__Problem description__.
Out of the entries that follow, copy each line containing "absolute".

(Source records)
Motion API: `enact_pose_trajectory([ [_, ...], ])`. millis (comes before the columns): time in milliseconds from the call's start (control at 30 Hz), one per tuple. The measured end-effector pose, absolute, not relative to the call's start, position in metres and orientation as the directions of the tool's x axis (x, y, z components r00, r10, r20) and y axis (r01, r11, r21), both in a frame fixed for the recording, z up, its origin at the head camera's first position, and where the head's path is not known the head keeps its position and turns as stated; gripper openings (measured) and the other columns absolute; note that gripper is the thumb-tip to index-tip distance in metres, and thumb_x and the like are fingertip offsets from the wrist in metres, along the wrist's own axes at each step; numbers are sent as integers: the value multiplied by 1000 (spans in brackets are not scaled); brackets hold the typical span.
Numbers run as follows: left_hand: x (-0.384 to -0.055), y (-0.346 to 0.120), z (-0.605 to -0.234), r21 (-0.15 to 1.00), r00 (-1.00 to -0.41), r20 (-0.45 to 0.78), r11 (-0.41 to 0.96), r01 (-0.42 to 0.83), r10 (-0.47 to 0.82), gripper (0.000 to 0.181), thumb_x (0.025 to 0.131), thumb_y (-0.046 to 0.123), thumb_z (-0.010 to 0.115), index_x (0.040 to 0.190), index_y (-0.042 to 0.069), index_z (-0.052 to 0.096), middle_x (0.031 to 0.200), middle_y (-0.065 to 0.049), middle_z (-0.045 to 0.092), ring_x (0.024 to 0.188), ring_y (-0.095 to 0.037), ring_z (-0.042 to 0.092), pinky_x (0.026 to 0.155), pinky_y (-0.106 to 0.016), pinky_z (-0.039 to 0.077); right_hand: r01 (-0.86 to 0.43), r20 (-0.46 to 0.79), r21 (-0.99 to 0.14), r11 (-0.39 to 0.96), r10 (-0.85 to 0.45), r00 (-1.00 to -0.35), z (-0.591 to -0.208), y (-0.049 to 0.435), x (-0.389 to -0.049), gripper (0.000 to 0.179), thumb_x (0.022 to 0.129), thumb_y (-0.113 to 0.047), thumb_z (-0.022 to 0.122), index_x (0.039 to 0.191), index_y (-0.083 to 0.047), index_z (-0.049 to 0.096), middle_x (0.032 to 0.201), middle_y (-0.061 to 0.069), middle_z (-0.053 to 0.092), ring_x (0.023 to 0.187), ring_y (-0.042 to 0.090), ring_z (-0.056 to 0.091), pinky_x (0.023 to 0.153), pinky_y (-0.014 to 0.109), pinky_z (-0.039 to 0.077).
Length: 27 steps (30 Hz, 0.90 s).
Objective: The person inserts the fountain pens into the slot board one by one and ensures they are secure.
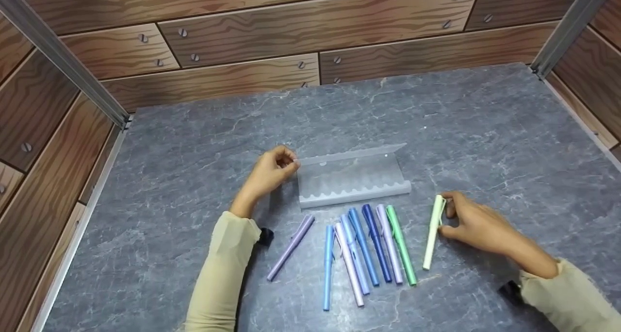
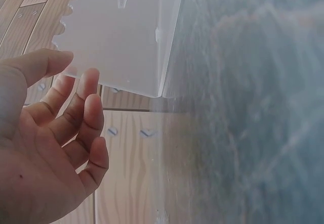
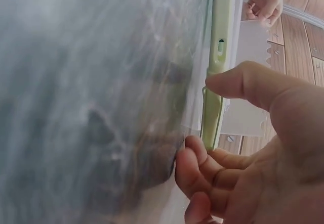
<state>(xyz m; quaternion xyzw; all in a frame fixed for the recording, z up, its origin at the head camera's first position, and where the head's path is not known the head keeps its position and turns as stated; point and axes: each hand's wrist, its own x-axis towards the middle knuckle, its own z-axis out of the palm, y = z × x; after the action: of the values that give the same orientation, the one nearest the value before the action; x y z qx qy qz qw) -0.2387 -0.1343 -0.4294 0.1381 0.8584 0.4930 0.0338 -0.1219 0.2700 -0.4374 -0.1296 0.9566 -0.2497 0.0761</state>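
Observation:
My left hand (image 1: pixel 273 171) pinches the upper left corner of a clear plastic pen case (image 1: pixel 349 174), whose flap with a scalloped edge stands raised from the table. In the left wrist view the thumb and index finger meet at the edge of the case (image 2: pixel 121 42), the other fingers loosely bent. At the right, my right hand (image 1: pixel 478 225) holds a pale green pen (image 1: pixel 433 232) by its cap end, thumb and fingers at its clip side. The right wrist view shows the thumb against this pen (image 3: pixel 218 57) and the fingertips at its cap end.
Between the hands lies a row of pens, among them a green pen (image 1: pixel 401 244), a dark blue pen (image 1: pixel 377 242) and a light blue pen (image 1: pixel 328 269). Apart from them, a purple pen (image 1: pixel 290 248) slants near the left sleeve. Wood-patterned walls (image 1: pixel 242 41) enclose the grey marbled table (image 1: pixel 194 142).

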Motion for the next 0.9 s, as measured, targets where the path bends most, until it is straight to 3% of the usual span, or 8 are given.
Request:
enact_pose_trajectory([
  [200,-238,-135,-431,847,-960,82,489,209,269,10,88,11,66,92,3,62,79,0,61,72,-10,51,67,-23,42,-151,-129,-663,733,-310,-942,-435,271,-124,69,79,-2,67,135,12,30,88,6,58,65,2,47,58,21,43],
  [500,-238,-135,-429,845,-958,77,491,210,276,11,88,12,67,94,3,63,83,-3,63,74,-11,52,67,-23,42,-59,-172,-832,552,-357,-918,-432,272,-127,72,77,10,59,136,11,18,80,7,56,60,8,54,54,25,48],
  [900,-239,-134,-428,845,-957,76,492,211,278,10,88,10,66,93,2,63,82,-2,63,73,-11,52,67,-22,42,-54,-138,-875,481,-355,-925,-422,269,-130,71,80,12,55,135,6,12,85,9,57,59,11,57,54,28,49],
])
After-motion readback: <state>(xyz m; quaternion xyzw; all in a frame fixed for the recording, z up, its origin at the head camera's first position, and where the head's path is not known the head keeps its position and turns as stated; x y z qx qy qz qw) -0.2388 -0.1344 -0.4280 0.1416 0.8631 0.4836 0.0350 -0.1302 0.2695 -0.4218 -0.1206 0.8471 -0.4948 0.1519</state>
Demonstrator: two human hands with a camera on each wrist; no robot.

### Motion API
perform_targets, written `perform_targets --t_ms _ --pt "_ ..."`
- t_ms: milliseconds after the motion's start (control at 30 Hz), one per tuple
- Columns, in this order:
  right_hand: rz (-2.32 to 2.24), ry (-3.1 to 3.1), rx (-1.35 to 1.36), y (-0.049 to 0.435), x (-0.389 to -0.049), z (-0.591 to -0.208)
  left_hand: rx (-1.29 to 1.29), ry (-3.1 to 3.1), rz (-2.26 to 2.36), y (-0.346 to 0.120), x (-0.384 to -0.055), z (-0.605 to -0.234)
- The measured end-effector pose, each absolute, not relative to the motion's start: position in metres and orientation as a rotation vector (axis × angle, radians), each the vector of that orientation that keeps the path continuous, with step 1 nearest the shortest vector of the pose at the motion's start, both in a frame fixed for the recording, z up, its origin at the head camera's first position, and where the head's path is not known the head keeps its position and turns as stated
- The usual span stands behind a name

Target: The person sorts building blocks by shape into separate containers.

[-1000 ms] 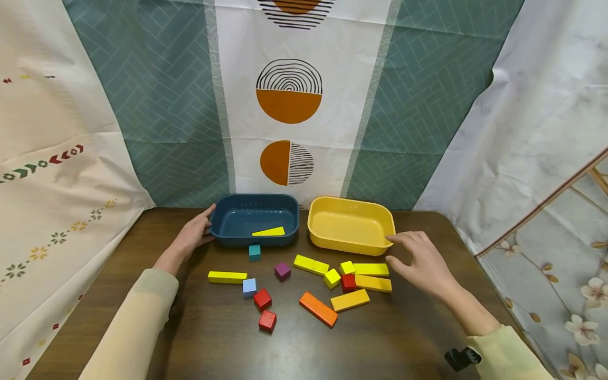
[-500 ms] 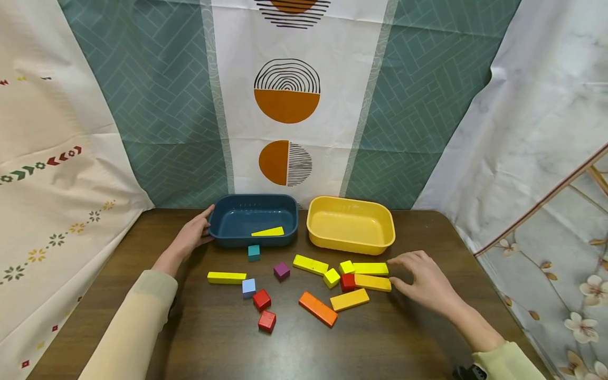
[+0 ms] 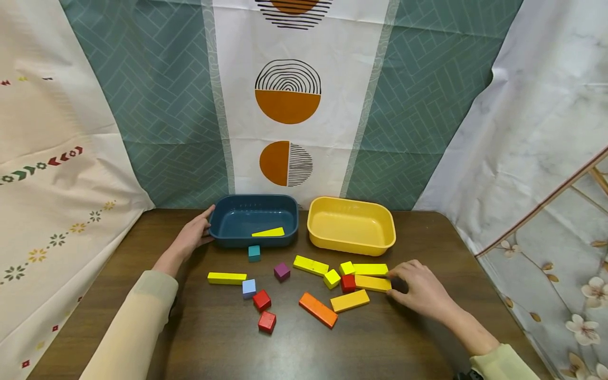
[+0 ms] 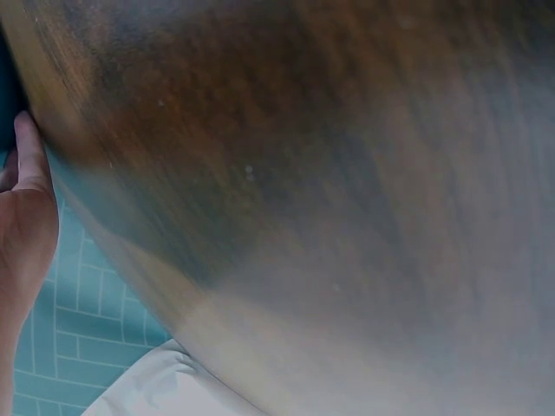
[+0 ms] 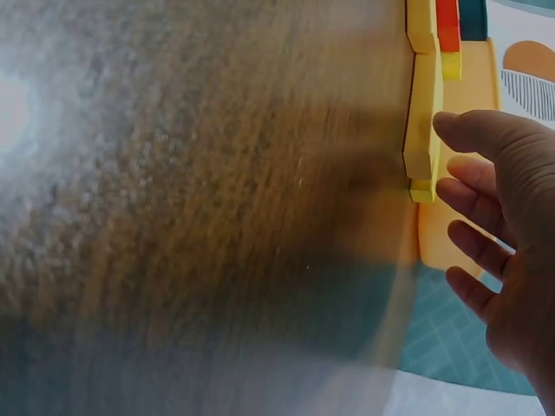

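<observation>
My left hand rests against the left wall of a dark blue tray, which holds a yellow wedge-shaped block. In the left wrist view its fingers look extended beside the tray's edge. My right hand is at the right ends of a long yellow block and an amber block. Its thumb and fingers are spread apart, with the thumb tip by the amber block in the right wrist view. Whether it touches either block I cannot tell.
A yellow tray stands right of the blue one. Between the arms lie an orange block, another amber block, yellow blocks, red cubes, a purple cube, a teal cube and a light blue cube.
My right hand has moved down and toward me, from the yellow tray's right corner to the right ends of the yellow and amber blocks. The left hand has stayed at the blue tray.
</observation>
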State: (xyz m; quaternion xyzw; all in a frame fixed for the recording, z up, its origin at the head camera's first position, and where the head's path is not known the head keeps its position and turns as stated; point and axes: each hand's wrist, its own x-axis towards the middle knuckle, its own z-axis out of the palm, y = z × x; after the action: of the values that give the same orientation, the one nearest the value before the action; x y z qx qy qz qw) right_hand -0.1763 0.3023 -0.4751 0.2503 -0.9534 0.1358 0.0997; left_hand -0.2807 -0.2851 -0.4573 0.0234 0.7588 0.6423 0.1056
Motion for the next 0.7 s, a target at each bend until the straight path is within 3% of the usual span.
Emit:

__Solved problem__.
Motion API: `enact_pose_trajectory([ [_, ...], ])`. millis (comes before the columns): time in milliseconds from the call's start (control at 30 Hz), one per tuple. The measured end-effector pose, absolute, not relative to the call's start, position in metres and orientation as the directions of the tool's x axis (x, y, z components r00, r10, r20) and y axis (r01, r11, r21), both in a frame fixed for the recording, z up, its origin at the head camera's first position, and where the head's path is not known the head keeps its position and turns as stated; gripper openings (measured) and the other columns absolute; note that gripper is the thumb-tip to index-tip distance in metres, and thumb_x and the like are fingertip offsets from the wrist in metres, along the wrist's own axes at each step; numbers are sent as integers: the value multiplied by 1000 (spans in brackets are not scaled); brackets hold the typical span.
- The measured end-effector pose, each absolute, not relative to the motion's start: position in metres and orientation as a rotation vector (axis × angle, radians), each the vector of that orientation that keeps the path continuous, with step 1 nearest the shortest vector of the pose at the motion's start, both in a frame fixed for the recording, z up, its origin at the head camera's first position, and where the head's path is not known the head keeps its position and turns as stated

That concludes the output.